Communiqué de Presse de Jean-Marie LE PEN :


Lors d’un déplacement à Breuches les Luxeuil, le 10 novembre dernier, vous avez vous-même déclaré, à propos des parrainages de maires de Le Pen : « Je suis attaché à ce que la diversité de l’élection présidentielle soit préservée et que ceux qui sont soutenus par une partie du peuple français puissent trouver les moyens de s’exprimer ».

Vous croyant sincère, je vous ai donc demandé par lettre de supprimer le principal obstacle à cet objectif démocratique louable, qui est la publication du nom des parrains des candidats, ce que vous pouvez faire, car vous en avez à la fois le pouvoir et le temps.

Vous osez me répondre que vous ne voyez « pas de raison aujourd’hui, à quelques mois des échéances, de modifier les règles du jeu ».

Cela revient à dire que vous ne voulez pas faire une chose qui vous semble absolument nécessaire et que vous pourriez faire très facilement.

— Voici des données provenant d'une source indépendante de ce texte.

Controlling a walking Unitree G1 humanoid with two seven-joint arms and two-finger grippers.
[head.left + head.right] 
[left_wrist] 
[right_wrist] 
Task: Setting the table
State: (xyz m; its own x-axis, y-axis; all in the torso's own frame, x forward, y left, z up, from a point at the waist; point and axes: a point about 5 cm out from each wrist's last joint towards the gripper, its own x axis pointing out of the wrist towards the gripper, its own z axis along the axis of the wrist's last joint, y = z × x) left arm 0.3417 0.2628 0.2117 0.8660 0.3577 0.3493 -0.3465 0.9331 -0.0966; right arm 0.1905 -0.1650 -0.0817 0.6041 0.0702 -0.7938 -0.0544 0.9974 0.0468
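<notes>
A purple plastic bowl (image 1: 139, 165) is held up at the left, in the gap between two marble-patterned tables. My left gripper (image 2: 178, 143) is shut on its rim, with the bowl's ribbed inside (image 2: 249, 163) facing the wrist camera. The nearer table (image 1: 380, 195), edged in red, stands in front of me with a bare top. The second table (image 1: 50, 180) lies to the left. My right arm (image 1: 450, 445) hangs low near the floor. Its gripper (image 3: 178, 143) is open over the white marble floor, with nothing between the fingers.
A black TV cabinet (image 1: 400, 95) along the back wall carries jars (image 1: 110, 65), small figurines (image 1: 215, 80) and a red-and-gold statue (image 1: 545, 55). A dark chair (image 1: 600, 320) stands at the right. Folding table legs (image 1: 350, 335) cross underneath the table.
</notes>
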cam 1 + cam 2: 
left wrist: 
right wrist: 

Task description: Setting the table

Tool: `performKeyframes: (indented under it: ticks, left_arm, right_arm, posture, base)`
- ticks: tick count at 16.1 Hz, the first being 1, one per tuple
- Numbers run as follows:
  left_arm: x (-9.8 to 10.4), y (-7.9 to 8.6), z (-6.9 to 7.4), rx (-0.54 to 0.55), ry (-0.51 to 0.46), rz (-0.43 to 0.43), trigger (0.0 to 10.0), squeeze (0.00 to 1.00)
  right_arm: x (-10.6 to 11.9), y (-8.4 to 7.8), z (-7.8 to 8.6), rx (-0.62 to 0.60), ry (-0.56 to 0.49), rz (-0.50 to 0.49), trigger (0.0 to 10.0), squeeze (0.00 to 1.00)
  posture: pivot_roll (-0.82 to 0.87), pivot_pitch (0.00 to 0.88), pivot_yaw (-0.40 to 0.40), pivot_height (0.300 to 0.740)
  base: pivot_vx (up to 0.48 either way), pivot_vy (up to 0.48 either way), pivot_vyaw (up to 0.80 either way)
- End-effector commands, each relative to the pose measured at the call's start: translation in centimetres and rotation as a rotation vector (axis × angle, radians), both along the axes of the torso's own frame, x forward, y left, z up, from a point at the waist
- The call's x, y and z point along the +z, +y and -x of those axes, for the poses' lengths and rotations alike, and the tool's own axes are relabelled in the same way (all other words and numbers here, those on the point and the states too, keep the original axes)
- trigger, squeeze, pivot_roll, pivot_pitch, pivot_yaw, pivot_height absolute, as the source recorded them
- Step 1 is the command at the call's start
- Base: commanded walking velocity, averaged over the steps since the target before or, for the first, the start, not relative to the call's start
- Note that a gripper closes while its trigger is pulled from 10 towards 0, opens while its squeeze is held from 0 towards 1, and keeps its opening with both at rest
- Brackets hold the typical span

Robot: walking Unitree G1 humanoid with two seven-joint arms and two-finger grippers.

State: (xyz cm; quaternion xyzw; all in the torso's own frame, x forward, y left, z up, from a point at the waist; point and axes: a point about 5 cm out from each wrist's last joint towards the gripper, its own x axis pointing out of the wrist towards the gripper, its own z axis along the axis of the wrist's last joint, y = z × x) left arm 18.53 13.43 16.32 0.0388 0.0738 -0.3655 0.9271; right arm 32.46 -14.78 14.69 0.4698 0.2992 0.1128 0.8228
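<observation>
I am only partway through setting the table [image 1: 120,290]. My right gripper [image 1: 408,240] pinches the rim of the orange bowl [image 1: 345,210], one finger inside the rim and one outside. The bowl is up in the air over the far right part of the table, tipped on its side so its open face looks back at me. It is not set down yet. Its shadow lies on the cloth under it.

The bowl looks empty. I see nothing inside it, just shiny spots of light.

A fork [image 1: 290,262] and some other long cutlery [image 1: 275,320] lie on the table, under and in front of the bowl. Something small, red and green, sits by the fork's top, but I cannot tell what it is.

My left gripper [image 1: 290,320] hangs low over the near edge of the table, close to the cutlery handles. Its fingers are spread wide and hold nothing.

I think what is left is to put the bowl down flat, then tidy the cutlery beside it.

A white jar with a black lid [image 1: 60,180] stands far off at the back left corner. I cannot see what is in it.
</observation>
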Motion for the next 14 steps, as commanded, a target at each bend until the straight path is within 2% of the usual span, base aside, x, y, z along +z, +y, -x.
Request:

De qui vous moquez-vous, Monsieur le Premier Ministre ? De Le Pen ou du peuple français ?

05.08.2006

Lettre de Jean-Marie Le Pen au Premier Ministre

St-Cloud, le 28 juillet 2006

Monsieur le Premier Ministre,

C’est tout à fait abusivement que vous avez fait état de " large consensus " et " d’union nationale " relativement à la politique de votre gouvernement au Proche Orient en évoquant la réunion que vous avez convoquée des partis de la majorité et de l’opposition parlementaire.

Vous n’aviez pas jugé utile d’inviter le Front National qui, représentant pourtant des millions d’électeurs français, n’a pas un seul député à l’Assemblée mais qui dispose, cependant, au Parlement Européen de sept députés français.

Cette attitude, contraire aux règles les plus élémentaires de la démocratie et du bon sens, choque beaucoup de nos compatriotes, de plus en plus nombreux à nous rejoindre dans une opposition au " Système " politicien dont vous êtes, volens nolens, avec le Président de la République, la personnification.

Les responsables politiques des partis de l’Assemblée " Nationale " représentent moins de la moitié des électeurs français, celle-ci, de ce fait, manque de légitimité. Vous aurez l’occasion de vous en rendre compte aux prochaines élections, car si votre discrimination outrage les citoyens français, elle nous honore et nous conforte.

Les princes de droite et de gauche qui nous gouvernent depuis trois décennies n’ont cessé de modifier les systèmes électoraux pour essayer de maintenir dans leurs postes et leurs prébendes, les représentants de la République des Partis, que condamnait le Général de Gaulle, dont vous vous réclamez abusivement.

Cette République oligarchique et bananière a conduit le pays à sa ruine démographique, économique, sociale, culturelle et morale. Le temps est proche où elle devra abdiquer avant que le peuple ne l’y contraigne.

Comme l’âne de Buridan, vous êtes aujourd’hui incapable de choisir entre Israël et le Liban, bien que vous déclariez ami de toujours de ce malheureux pays, auquel vous n’offrez que des couloirs humanitaires et l’exode de nos ressortissants.

Impuissance, verbiage, hypocrisie semblent être les fondements de l’action internationale, d’une France, dépouillée de sa souveraineté.

Recevez, Monsieur le Premier Ministre, l’expression de mes sentiments d’affliction.